If a vehicle’s taillights are alternately flashing from side to side, this is an emergency vehicle. Should you see an emergency vehicle with its lights on pulled to the side of the road, slow down and move to a lane — right or left — away from the stopped vehicle. Every state, with the exception of Hawaii, as well as the District of Columbia, has some type of “Move Over” law that requires motorists to slow down and change lanes, if possible, to help protect emergency and law enforcement personnel from injury or death while responding to roadside problems.
Obviously, the primary reason for using the turn signal is to indicate to other motorists that you intend to make a turn. However, for the signal to serve its purpose, you should activate it well in advance of the turn — 100 to 200 feet before all turns and lane changes. This is the distance required by law in most states and gives the motorists behind a chance to slow down or change lanes if necessary. The signal also lets approaching motorists know of your intention. Remember, they help others when used in parking lots, at congested fuel stations, and at other events.
Should you see the turn signal of the vehicle in front of you flash on and off a few times but not remain constant, check your own turn signal, as the driver could be trying to let you know it has been left on for a while.

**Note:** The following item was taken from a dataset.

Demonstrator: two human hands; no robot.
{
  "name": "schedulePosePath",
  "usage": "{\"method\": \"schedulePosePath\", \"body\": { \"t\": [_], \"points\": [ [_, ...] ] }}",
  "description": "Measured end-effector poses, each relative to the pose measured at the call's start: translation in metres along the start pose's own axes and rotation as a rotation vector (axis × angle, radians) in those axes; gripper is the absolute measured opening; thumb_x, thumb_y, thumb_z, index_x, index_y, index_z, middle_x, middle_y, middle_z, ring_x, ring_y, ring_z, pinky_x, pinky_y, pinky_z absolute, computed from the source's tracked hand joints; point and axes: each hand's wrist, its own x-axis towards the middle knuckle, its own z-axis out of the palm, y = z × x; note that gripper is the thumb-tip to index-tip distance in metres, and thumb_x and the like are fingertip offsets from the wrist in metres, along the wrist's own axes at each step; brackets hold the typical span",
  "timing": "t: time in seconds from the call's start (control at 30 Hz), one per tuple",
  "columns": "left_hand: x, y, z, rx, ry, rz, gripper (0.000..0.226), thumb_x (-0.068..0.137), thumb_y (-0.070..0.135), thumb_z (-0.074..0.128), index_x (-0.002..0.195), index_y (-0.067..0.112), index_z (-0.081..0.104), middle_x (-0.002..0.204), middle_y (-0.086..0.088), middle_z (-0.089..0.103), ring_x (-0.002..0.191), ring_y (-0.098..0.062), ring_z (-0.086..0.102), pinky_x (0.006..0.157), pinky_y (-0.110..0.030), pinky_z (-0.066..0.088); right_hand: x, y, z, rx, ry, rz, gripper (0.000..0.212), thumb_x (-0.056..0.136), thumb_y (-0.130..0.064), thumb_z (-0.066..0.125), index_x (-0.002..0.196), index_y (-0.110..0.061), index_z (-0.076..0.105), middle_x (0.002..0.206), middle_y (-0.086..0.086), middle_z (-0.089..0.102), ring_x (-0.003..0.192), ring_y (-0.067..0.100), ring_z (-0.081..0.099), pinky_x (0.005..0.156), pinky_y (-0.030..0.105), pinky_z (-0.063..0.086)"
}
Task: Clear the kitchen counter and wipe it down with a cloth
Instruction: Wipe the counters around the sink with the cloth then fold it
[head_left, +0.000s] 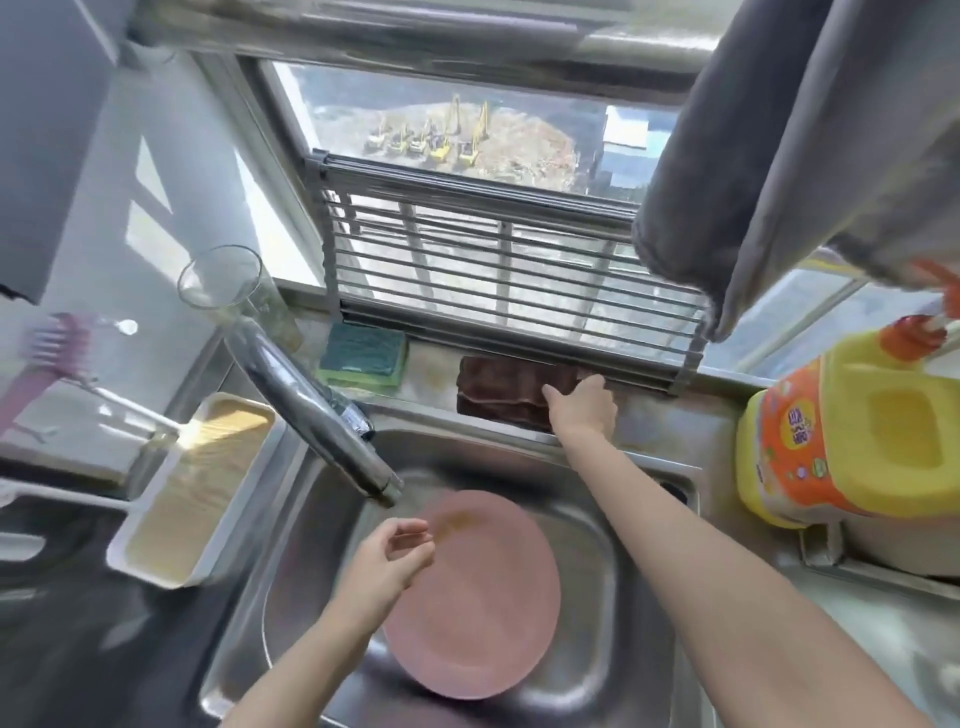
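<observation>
A folded dark brown cloth (498, 392) lies on the steel ledge behind the sink, under a roll-up drying rack (498, 270). My right hand (582, 405) reaches across the sink and rests on the cloth's right end, its fingers closing on the fabric. My left hand (387, 556) hovers over the sink with fingers loosely curled and holds nothing. A pink plate (478, 613) lies in the steel sink basin (613, 571), below the tap (317, 410).
A green and yellow sponge (363, 356) sits left of the cloth. A white tray with tan contents (192, 488) rests at the sink's left edge, with a clear glass (228, 291) behind it. A yellow detergent jug (852, 436) stands at the right. A grey towel (800, 145) hangs above.
</observation>
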Motion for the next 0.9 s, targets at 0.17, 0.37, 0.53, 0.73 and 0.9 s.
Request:
{"method": "schedulePosePath", "body": {
  "t": [0.17,0.37,0.53,0.73,0.9],
  "points": [
    [-0.008,-0.002,-0.001,0.02,0.038,-0.007,0.019,0.085,0.002,0.058,0.104,0.005,0.057,0.093,-0.007,0.062,0.079,-0.015,0.059,0.05,-0.005,0.042,0.001,-0.002,0.0,-0.073,-0.039,-0.031,0.045,0.087,-0.033,0.056,0.121,-0.005,0.05,0.126,0.015,0.053,0.119,0.033,0.041,0.096,0.04,0.037],
    [-0.026,0.006,0.007,0.029,0.044,0.039,0.014,0.084,0.003,0.059,0.095,0.011,0.059,0.092,-0.008,0.063,0.075,-0.014,0.06,0.048,-0.006,0.041,-0.026,0.002,-0.021,0.39,-0.189,-0.189,0.023,0.085,-0.021,0.058,0.104,-0.012,0.05,0.094,0.001,0.059,0.091,0.022,0.057,0.081,0.032,0.045],
    [-0.047,0.021,0.023,0.06,0.039,0.142,0.017,0.083,0.003,0.059,0.087,0.02,0.059,0.089,-0.002,0.064,0.086,-0.018,0.06,0.052,-0.003,0.043,-0.075,0.019,-0.057,0.55,-0.213,-0.289,0.019,0.086,-0.016,0.062,0.098,-0.01,0.048,0.093,0.004,0.059,0.083,0.015,0.055,0.076,0.025,0.044],
    [-0.089,0.045,0.053,0.079,-0.002,0.36,0.027,0.081,0.012,0.065,0.107,0.015,0.058,0.101,-0.003,0.064,0.092,-0.011,0.06,0.07,-0.012,0.048,-0.129,0.069,-0.099,0.532,-0.296,-0.301,0.022,0.082,-0.02,0.067,0.092,-0.018,0.048,0.092,0.001,0.061,0.084,0.014,0.06,0.075,0.026,0.045],
    [-0.127,0.045,0.086,0.241,-0.207,0.513,0.056,0.073,0.021,0.075,0.119,0.029,0.045,0.117,0.006,0.048,0.103,0.0,0.052,0.086,-0.013,0.045,-0.177,0.103,-0.12,0.54,-0.27,-0.258,0.025,0.073,-0.025,0.073,0.088,-0.021,0.053,0.096,0.003,0.067,0.093,0.019,0.064,0.088,0.039,0.05]
  ]
}}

Trucks can weigh as much as 80,000 pounds and their transmissions can be shifted up to 18 times, requiring more time and distance in traffic than motorhomes. Most company trucks have governors that restrict their speeds anywhere from 62 to 68 mph. This also limits their flexibility in traffic. Keep this in mind when you are driving, as the truck driver cannot change it. This may explain why they cannot accelerate when passing a vehicle traveling at 61 to 67 mph or why they require a significant amount of time to accomplish the pass.
Sometimes the hardest part about driving on an interstate or highway is just getting onto the road. As you approach the highway via the entrance ramp, accelerate to highway speed and signal to blend in. Use your mirrors to judge where the approaching traffic is and adjust your speed so that you can merge in front of or behind the traffic in the right lane.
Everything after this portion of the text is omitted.